C’est cette liberté qui a permis à Emmanuel Macron de choisir Jean Castex en 2020 et Élisabeth Borne en 2022 comme Premiers ministres. Avant leurs nominations respectives, le premier était un élu local issu des Républicains, inconnu du grand public mais chargé de coordonner la sortie progressive du premier confinement, tandis que le second était haut fonctionnaire jusqu’à son entrée au gouvernement en 2017.

En pratique, le gouvernement est responsable devant l’Assemblée

Mais si le chef de l’Etat fait plus ou moins ce qu’il veut lorsqu’il dispose de la majorité, ce n’est plus le cas dans un contexte de cohabitation. « Le gouvernement étant responsable devant l’Assemblée, le président de la République a vocation à nommer à la tête de ce gouvernement une personnalité pouvant avoir le soutien de la majorité » à la chambre basse, rappelle le site du Conseil constitutionnel.

S’il choisit une personne qui n’est pas une émanation de la majorité parlementaire, son gouvernement s’expose à une motion de censure des députés, et donc à un renversement. Le Premier ministre devrait alors démissionner… et le Président devrait en nommer un nouveau. Dans le cas présent, Emmanuel Macron ne pourrait même pas dissoudre l’Assemblée et provoquer de nouvelles élections législatives, puisque cela n’est possible qu’au bout d’un an.

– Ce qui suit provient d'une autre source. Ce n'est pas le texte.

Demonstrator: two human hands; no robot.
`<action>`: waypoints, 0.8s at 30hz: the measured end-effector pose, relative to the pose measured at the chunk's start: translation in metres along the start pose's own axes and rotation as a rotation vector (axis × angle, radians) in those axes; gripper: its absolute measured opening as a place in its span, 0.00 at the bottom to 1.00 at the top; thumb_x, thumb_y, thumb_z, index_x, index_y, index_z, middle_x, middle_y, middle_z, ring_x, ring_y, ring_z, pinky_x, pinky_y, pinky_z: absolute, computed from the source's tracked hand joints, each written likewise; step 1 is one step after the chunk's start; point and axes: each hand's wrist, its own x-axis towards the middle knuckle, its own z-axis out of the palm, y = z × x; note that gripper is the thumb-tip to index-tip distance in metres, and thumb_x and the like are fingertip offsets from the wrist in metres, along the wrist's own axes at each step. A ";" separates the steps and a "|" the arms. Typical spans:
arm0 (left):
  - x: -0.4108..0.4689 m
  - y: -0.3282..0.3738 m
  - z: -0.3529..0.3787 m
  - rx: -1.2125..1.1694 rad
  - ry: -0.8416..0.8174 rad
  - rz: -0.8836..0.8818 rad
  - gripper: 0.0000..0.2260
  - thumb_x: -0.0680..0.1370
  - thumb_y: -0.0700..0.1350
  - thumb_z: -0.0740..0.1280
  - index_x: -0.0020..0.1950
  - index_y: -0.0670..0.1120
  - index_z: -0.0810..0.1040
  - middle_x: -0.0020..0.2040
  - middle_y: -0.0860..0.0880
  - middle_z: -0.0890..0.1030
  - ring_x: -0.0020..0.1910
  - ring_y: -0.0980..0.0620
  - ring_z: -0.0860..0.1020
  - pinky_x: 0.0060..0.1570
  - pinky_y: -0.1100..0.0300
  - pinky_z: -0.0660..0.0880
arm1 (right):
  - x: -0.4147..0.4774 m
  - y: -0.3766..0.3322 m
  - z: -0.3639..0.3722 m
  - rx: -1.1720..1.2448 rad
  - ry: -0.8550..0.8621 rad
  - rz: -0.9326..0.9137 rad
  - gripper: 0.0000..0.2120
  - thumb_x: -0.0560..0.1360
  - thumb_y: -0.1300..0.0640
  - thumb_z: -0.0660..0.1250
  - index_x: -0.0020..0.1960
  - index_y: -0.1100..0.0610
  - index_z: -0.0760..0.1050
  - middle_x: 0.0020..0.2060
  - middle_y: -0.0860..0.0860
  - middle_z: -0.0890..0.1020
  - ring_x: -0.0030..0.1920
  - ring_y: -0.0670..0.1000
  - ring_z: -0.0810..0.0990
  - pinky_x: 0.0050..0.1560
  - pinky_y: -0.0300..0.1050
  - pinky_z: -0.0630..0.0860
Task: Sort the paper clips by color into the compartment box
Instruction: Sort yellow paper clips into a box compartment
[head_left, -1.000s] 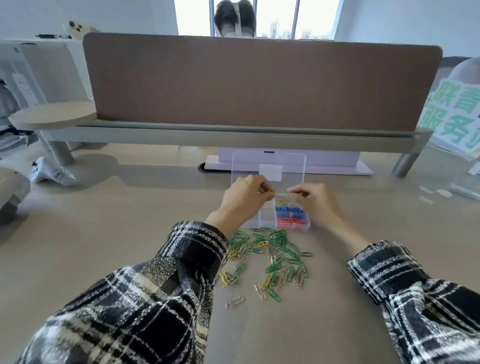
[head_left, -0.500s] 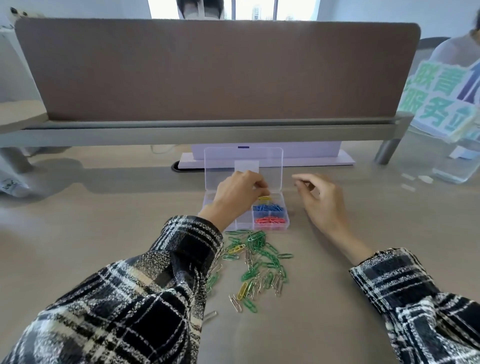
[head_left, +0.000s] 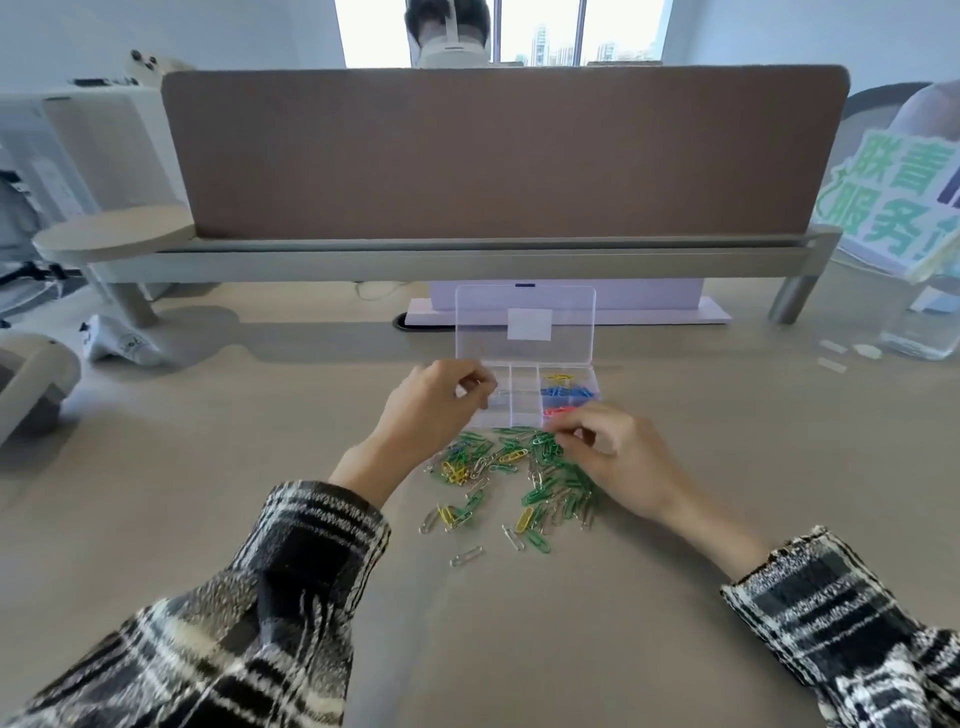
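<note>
Loose clips (head_left: 511, 480), mostly green with some yellow and silver, lie scattered on the tabletop (head_left: 208, 441) just in front of the clear box (head_left: 524, 402), whose lid (head_left: 524, 322) stands open and upright behind it. The box's right-hand compartments hold sorted clips: yellow (head_left: 558, 377) at the back, blue (head_left: 566, 391) in the middle, red (head_left: 558, 411) nearest me. The middle compartments look empty; the left ones are partly hidden by my hand. My left hand (head_left: 428, 410) hovers over the box's left side, its grip pinched shut at the fingertips; whether a clip sits between them I cannot tell. My right hand (head_left: 621, 457) rests at the pile's far right edge, just in front of the red compartment, fingers curled and its grip closing on green clips there, though the pinch itself is too small to make out. Both plaid sleeves (head_left: 291, 597) frame the scene. Beyond the box, a brown divider (head_left: 498, 156) spans the tabletop, with a green-lettered sign (head_left: 893, 202) at far right.
</note>
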 end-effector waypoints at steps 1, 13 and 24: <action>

On comprend que pour éviter un blocage institutionnel en cas de cohabitation, il serait contraint de nommer un Premier ministre agréé par la majorité parlementaire. Sur le site Jours, Anne Levade, professeur de droit public à l’université Panthéon-Sorbonne et membre de la Haute Autorité pour la transparence de la vie publique (HATVP), a expliqué mardi qu’en cas d’échec du camp macroniste aux élections législatives, « c’est en principe le parti (majoritaire) qui indiquera la personne qu’il propose pour prendre la tête du nouveau gouvernement ».

Si la gauche gagne, Macron voit Mélenchon à Matignon

Ce mercredi lors de sa conférence de presse, Emmanuel Macron a lui-même assuré qu’il choisirait le futur Premier ministre « en fonction des forces politiques et de l’équilibre de la chambre nouvellement élue ». Mais il a ensuite ajouté : « Ce ne sont jamais les partis politiques qui dictent (NDLR : le nom du chef du gouvernement) au président de la République, ce sont les équilibres qui se dessinent ».

Pour Emmanuel Macron, c’est clair : « le Rassemblement national et ses alliés ont Jordan Bardella ; la majorité présidentielle, c’est le Premier ministre (NDLR : Gabriel Attal).» Quant à la gauche, Emmanuel Macron « pense » que « c’est Jean-Luc Mélenchon » qui « porte » le projet du « Front populaire », car c’est LFI qui se présente dans le plus grand nombre de circonscriptions. Un argument qui n’est pas forcément valable, puisque lors des cohabitations précédentes, ce n’était pas toujours le chef du parti majoritaire qui était désigné chef du gouvernement. En 1993, François Mitterrand nomme Édouard Balladur et non Jacques Chirac. Ce dernier était pourtant président du RPR à l’époque, mais il avait indiqué ne pas vouloir de ce poste, brûlé par sa première cohabitation avec le président socialiste entre 1986 et 1988.

En évoquant le nom de Jean-Luc Mélenchon comme possible Premier ministre en cas de cohabitation, le Président cherche-t-il à effrayer une partie de l’électorat de gauche, le chef de l’insurrection faisant office de repoussoir pour certains ? Rappelons que, pour l’instant, les groupes qui composent le « Front populaire » ne se sont pas mis d’accord sur la personne qu’ils souhaitent envoyer à Matignon.